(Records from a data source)
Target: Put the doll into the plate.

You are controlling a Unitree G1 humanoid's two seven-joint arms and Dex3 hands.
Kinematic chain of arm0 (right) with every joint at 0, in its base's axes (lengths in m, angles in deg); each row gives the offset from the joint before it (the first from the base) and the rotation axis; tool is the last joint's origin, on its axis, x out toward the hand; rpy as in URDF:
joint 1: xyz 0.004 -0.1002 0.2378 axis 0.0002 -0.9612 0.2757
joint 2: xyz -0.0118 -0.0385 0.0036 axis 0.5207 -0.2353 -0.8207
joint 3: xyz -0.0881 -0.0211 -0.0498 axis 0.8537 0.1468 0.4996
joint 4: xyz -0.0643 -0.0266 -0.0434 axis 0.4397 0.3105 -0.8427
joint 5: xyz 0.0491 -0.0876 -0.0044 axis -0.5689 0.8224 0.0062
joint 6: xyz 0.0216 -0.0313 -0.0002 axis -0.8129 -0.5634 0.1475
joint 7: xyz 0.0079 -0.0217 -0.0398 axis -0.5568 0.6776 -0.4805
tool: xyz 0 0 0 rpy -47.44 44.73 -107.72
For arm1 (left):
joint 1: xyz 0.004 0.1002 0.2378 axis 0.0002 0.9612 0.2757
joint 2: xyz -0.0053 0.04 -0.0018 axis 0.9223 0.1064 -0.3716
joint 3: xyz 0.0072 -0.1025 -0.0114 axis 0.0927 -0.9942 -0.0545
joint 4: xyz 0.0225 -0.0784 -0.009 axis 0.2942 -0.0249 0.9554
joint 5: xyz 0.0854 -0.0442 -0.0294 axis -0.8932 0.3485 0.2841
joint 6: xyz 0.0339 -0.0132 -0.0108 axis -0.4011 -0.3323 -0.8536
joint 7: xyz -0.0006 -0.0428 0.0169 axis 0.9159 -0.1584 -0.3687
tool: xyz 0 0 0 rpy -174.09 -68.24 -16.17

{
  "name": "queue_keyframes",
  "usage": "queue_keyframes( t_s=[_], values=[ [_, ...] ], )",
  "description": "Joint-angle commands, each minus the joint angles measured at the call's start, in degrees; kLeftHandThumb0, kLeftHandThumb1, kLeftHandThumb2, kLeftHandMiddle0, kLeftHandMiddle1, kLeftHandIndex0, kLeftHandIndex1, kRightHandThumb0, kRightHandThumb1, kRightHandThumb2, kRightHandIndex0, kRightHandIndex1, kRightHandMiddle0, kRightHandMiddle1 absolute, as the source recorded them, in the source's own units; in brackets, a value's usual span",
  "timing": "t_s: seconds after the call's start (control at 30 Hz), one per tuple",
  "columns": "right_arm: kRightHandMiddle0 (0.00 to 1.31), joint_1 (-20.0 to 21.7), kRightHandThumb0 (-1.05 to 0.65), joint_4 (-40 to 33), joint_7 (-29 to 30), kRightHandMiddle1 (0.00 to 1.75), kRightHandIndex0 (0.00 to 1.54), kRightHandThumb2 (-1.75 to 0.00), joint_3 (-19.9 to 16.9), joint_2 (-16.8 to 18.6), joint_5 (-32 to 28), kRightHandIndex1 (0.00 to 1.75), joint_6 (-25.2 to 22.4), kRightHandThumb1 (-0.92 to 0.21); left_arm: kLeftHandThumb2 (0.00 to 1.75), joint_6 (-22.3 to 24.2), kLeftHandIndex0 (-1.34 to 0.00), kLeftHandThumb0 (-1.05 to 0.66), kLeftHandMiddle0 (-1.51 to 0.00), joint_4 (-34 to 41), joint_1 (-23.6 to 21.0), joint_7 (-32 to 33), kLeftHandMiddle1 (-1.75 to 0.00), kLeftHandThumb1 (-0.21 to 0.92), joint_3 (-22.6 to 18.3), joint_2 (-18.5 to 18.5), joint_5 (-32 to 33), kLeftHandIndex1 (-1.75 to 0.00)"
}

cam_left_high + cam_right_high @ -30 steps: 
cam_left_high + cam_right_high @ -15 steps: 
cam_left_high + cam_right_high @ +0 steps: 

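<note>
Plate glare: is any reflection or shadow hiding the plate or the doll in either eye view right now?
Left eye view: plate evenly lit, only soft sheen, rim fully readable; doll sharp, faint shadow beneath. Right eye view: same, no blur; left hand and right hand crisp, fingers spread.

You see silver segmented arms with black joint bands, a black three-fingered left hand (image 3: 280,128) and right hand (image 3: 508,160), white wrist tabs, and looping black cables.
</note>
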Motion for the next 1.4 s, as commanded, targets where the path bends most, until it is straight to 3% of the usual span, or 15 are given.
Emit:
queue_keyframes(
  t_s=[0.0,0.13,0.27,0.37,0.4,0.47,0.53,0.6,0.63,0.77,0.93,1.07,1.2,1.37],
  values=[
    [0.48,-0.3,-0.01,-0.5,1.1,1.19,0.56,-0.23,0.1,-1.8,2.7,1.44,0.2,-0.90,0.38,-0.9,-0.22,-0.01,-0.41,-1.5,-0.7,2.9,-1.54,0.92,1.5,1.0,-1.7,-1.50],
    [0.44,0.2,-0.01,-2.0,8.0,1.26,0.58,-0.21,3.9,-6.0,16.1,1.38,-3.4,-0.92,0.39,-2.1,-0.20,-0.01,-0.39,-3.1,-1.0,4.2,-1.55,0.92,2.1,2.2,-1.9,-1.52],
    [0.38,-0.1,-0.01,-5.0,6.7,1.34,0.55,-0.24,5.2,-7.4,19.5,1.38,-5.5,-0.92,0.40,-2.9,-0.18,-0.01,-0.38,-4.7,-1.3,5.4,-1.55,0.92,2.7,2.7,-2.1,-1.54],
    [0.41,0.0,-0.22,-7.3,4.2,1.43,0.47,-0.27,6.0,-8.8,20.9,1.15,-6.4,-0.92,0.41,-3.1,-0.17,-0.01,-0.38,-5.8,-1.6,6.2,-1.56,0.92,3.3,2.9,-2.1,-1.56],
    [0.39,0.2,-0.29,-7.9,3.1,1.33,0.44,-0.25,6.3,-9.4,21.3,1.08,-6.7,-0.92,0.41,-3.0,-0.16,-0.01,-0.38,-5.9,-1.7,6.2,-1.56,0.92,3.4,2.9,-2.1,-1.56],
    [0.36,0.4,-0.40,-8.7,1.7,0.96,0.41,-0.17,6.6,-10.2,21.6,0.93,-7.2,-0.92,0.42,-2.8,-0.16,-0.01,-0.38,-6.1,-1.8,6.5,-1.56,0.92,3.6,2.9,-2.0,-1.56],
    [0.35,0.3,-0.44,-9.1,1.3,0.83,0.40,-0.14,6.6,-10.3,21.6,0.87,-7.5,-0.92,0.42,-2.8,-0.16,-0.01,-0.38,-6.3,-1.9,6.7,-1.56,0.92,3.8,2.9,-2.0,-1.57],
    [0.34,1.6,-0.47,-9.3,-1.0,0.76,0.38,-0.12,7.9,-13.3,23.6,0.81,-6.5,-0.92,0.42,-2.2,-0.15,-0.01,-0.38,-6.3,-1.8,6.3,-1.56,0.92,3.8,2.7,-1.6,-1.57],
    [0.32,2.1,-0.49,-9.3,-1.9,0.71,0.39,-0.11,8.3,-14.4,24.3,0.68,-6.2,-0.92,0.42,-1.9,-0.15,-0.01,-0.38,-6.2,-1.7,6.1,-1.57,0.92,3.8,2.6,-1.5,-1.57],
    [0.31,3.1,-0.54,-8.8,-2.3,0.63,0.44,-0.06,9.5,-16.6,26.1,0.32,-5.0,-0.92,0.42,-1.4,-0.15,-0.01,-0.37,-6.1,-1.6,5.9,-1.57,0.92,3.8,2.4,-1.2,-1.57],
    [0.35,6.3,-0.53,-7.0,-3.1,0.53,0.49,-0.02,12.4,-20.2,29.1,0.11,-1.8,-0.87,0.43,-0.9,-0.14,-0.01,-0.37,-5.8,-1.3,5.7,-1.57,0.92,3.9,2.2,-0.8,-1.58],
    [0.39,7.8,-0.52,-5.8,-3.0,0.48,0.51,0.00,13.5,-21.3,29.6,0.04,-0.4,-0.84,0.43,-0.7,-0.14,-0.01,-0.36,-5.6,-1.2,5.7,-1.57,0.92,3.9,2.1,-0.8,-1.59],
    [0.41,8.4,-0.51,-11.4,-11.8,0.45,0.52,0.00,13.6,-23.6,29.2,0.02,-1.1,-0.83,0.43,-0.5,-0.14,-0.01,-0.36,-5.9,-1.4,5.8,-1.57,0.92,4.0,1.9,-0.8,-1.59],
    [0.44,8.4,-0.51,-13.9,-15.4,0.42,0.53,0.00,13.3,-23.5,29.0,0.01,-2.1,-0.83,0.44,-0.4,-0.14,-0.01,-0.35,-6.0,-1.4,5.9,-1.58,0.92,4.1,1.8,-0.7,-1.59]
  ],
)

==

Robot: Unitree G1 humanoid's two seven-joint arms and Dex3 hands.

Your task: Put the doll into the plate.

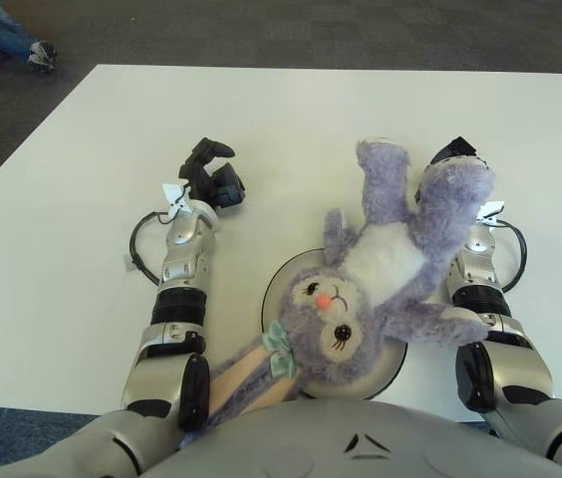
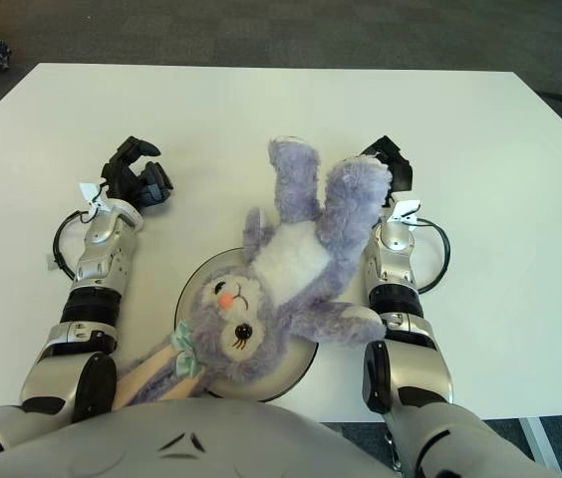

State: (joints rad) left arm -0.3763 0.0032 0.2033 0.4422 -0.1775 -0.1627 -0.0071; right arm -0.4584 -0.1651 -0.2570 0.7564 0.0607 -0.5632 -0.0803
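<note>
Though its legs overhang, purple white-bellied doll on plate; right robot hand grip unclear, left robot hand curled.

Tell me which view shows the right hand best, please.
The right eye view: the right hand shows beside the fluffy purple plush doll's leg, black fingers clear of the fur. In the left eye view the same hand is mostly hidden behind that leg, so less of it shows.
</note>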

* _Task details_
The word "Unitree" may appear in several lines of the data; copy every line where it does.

* _Exercise answer_
You are controlling a Unitree G1 humanoid's two seven-joint arms and Dex3 hands.
Robot: Unitree G1 humanoid's two seven-joint arms and Dex3 hands.

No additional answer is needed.